I used the build found on Mozilla's website. Version 3.6.6 on Windows 7 32-bit. The WinDBG output has symbols because I use the Mozilla symbol server.

I took a brief look at some of the other new[] calls, nothing obvious jumps out, but I just don't have enough free time to investigate each one. Matasano would love to do this for Mozilla (again), but that's another thread :)
blocking1.9.1: ? → needed
blocking1.9.2: ? → needed
I would also like to add that the original POC, while correct contains an extra call to setAttribute(). The first one is enough to reach the vulnerability. Sorry for any confusion!
Is there an ETA on a patch for this bug?
Not yet... the question seems to be whether we can just fix the whole class of bugs or whether we need to hack around this compiler breakage in the meantime.
Component: HTML: Parser → DOM
QA Contact: parser → general
I'll take this, can have a patch tomorrow
Assignee: nobody → jonas
Any progress on this patch? I will make time to review it this weekend if that is helpful.
Attached patch Patch to fix (obsolete) — Splinter Review
This seemed like a simple way to fix this. I guess we could put the 100000 into a #define, but it doesn't seem like something we'd ever need to change. That many frames makes no sense anyway.
Attachment #457942 - Flags: review?(jst)
Comment on attachment 457942 [details] [diff] [review]
Patch to fix

+  // Count the commas. Don't count more than 100000 commas to avoid integer
+  // overflow in the allocation below.
   PRInt32 commaX = spec.FindChar(sComma);
   PRInt32 count = 1;
-  while (commaX != kNotFound) {
+  while (commaX != kNotFound && comma < 100000) {

Um, you want count < 100000 here, not "comma"?

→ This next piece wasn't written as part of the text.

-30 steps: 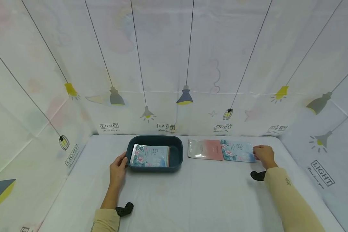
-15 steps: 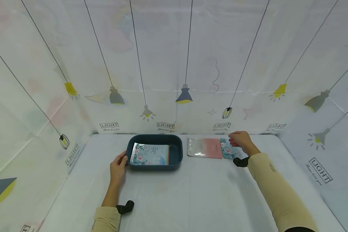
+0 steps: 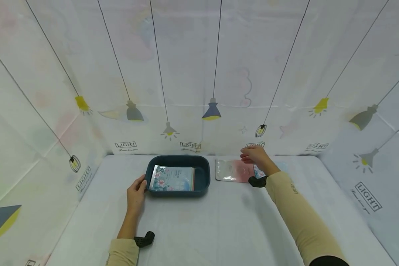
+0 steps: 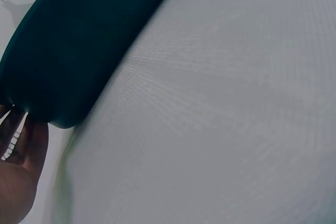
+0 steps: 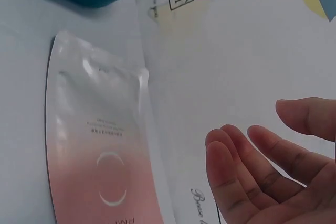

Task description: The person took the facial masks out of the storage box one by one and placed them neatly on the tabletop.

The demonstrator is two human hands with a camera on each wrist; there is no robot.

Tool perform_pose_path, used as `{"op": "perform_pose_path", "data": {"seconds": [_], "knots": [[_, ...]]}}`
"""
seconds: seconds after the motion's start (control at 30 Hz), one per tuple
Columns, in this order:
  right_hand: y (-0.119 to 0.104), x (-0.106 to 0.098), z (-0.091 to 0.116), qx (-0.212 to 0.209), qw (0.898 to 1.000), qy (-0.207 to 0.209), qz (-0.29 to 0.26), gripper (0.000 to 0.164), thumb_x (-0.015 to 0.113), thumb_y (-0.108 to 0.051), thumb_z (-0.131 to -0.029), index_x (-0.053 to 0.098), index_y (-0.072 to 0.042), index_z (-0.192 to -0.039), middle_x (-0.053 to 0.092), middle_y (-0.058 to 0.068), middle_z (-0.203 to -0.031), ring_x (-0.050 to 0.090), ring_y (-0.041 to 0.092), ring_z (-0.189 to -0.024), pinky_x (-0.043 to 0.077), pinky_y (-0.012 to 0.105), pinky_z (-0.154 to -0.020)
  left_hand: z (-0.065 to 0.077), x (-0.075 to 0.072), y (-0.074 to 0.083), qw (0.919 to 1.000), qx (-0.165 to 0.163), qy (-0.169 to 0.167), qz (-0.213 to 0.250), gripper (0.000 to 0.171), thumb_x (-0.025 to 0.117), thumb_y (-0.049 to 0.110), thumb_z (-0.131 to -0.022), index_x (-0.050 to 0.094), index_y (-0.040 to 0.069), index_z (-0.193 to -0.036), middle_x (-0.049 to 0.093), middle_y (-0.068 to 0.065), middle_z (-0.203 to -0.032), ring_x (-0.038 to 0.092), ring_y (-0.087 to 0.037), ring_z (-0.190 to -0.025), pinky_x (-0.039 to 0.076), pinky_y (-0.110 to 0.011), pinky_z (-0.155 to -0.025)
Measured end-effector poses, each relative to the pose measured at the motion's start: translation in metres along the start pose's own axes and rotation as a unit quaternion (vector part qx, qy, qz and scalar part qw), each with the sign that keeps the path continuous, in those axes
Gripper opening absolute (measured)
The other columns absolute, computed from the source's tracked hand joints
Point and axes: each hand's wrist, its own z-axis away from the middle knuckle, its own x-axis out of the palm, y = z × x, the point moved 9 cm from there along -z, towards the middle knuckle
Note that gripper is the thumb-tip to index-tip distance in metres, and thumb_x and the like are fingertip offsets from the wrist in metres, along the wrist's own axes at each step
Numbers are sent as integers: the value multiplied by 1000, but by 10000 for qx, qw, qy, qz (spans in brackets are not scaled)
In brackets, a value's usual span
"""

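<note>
1. Head view. The tray (image 3: pixel 202 179) lies on the white table (image 3: pixel 199 229), bearing a floral packet (image 3: pixel 173 179) on top; an orange edge shows along that packet's right side.
2. Right of the tray, the pink packet (image 3: pixel 232 171) lies flat; beside it, the second floral packet (image 3: pixel 259 171) is mostly covered by the right forearm.
3. Left hand (image 3: pixel 135 194). Thumb and fingers touch the tray's left end; the left wrist view adds light gaps between the fingers, but whether they pinch the rim cannot be told.
4. Right hand (image 3: pixel 256 156). It reaches leftward over the far side of the pink packet, holding nothing. The right wrist view alone shows the fingers gently bent, the thumb well separated from them, and the hand apart from the packet.
5. Margins. The far table edge runs just behind the tray, against the printed backdrop (image 3: pixel 183 74). A narrow strip of table separates tray and pink packet; a broad white stretch extends between the forearms.
</note>
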Motion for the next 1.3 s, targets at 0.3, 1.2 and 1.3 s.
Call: {"op": "perform_pose_path", "data": {"seconds": [0.3,1.2,1.3], "knots": [[-29,49,-5,-212,9987,-344,-307,46,49,-24,-102,48,6,-137,56,29,-131,58,40,-118,51,41,-102,-1,4,0,10000,39,-31,56,38,47,19,-103,52,5,-139,54,-15,-141,54,-25,-120,47,-3,-76],[-38,209,-1,189,9839,-1071,1416,29,67,-13,-90,66,9,-110,72,19,-95,73,29,-83,61,35,-77,1,1,2,9999,141,30,-25,38,47,21,-104,52,6,-139,55,-14,-140,55,-21,-116,48,-4,-77],[-35,214,-3,285,9815,-1028,1589,26,68,-14,-90,67,7,-106,72,15,-84,73,25,-73,61,32,-71,1,0,1,9999,127,45,-37,39,47,20,-104,52,5,-139,54,-15,-141,55,-22,-117,48,-3,-77]]}}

I'm assuming there's no sane way to write tests for this, or given this limit, doesn't seem like we can really hold 100000 frames in memory on a 32-bit system...
Attachment #457942 - Flags: review?(jst) → review-
So the patch looks sane but there could be a problem if the nsFramesetSpec structure ever gets bigger. Of course the structure would have to grow to a very large size for an integer overflow to occur at just 100,000 allocations (something like 42000+ bytes). I would also check for integer overflow before the allocation as I posted in my previous patch:

+   if(count >= UINT_MAX /  sizeof(nsFramesetSpec))
+   {
+     error()
+   }

    nsFramesetSpec* specs = new nsFramesetSpec[count];
Whiteboard: [sg:critical?] → [sg:critical?][critsmash:patch]
Attached patch Patch to fix v2Splinter Review
Doh!
Attachment #457942 - Attachment is obsolete: true
Attachment #458833 - Flags: review?(jst)
regarding comment 18, I was thinking about that when I wrote the patch. However nsFramesetSpec would have to be in the order of 40000 bytes large for that to happen. It's currently 8 bytes. It seems very unlikely to happen.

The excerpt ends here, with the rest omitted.